I have a .com domain that points to my home IP address. Inside my LAN, I use external DNS resolution, so if I perform an nslookup internally, I get my external IP rather than the LAN IP.
Here's what happens:
- When I am at home (on a device that has an internal IP, say 10.0.0.20)
- AND I am running Chrome for Windows (running Chrome 35 atm)
- AND I try to reach a resource using my external domain name via HTTP (e.g. http://www.homedomain.com)
... then Chrome immediately converts the protocol to https (in the address bar) and complains about an SSL error. I can't reach the target.
It works as expected if I use the same Chrome build on an external machine (e.g. same user profile on my PC at the office). It also works locally using Internet Explorer and Firefox. It is only an issue running Chrome internally. I can reproduce this on 2 different machines, one running Windows 8.1 and the other Windows 7, and can reproduce it both on wifi and wired.
My home server runs Windows Server Essentials 2012 and I have an internal domain, but I don't think the server is involved in my issue.
I've configured my router to forward port 1880 to a Raspberry Pi device, where I have an http server listening. Outside of Chrome, I can hit http://www.homedomain.com:1880 and it will resolve perfectly. When I try it in Chrome, it instantly converts to https and fails (because the RPi isn't accepting SSL connections). When I use the LAN IP in Chrome it also works.
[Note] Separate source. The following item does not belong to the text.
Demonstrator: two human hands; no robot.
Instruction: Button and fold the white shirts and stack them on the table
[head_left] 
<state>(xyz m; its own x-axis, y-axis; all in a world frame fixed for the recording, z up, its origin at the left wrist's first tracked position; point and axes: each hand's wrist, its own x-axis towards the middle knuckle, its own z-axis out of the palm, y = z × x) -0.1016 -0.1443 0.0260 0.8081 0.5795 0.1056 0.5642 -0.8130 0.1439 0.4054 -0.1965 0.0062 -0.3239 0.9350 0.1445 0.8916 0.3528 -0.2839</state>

The router is running the Tomato firmware.
What's going on here?
- It can't be a blatant Chrome setting/bug, because the same Chrome profile/version works when I am outside the LAN.
- It can't be a local PC setting, because IE and Firefox work fine.
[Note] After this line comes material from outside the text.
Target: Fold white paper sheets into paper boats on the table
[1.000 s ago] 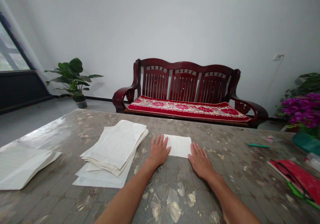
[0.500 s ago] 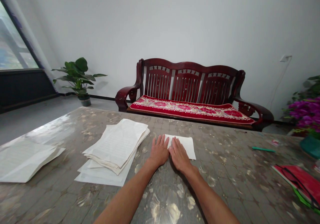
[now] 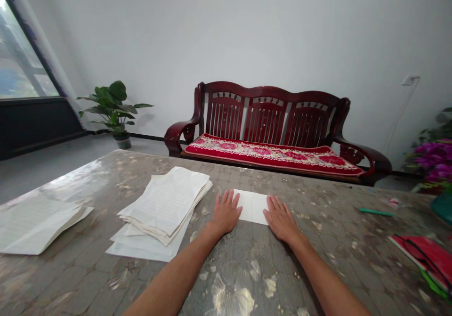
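A small white sheet of paper (image 3: 253,207), seemingly folded, lies flat on the patterned table (image 3: 243,269) in front of me. My left hand (image 3: 226,212) rests flat with fingers spread over the paper's left end. On its right end lies my right hand (image 3: 281,219), palm down, fingers stretched out. The middle of the paper shows between the two hands, with a faint crease line across it. Left of my left hand is an uneven stack of white papers (image 3: 173,198) with faint lines.
More papers (image 3: 38,222) lie at the table's far left. At the right are a green pen (image 3: 376,212), a red notebook (image 3: 429,255) with black glasses on it, and purple flowers (image 3: 436,160). A wooden bench (image 3: 268,113) stands behind the table.
My right hand has slid rightward across the paper to its right end, uncovering the middle. My left hand has stayed at the left end.
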Tool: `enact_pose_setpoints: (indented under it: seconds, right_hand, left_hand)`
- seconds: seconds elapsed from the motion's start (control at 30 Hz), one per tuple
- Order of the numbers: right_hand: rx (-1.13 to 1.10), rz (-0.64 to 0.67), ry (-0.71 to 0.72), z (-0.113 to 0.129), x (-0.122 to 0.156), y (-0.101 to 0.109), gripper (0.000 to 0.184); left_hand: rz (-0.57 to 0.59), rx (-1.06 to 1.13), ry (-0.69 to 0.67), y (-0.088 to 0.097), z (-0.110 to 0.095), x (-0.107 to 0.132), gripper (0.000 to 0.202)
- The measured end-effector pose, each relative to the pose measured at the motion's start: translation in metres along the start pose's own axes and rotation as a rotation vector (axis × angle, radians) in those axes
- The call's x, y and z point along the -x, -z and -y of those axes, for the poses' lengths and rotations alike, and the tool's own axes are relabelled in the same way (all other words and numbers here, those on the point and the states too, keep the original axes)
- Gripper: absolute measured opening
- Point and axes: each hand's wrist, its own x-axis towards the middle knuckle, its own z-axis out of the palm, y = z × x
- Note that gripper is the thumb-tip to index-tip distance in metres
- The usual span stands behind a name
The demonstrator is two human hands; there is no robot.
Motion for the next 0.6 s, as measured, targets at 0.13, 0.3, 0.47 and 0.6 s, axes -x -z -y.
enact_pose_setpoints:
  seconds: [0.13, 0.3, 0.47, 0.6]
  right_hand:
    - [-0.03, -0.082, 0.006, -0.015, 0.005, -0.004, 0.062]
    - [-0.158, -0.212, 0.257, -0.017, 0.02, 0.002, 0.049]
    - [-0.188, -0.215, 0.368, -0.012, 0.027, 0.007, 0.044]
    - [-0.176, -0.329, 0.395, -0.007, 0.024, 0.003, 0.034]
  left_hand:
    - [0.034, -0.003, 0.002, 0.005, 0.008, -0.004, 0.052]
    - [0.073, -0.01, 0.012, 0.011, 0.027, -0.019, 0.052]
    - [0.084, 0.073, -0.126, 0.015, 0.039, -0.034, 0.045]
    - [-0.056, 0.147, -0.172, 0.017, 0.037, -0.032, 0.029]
- It can't be my Windows Server, because the router itself is handling the port forwarding.
- It can't be the router, because IE and Firefox work fine.
I'm out of ideas - clearly one of my above assumptions is incorrect. Does Chrome have fancier network code that is causing unexpected behaviour in my situation? Can I have some kind of loopback issue that IE/FF are gracefully handling?
I've run out of ideas. If anyone has a suggestion for where to investigate I'd appreciate it.
Update: Another piece of data - Chrome (using the same user profile) behaves correctly when run inside a Hyper-V VM hosted on an affected machine.
Update 2: This behaviour goes away when I create a new Chrome user profile. The moment I log that profile into my Google account, however, the problem returns. It seems to be "something in the Chrome user profile" that is tied to my Google account.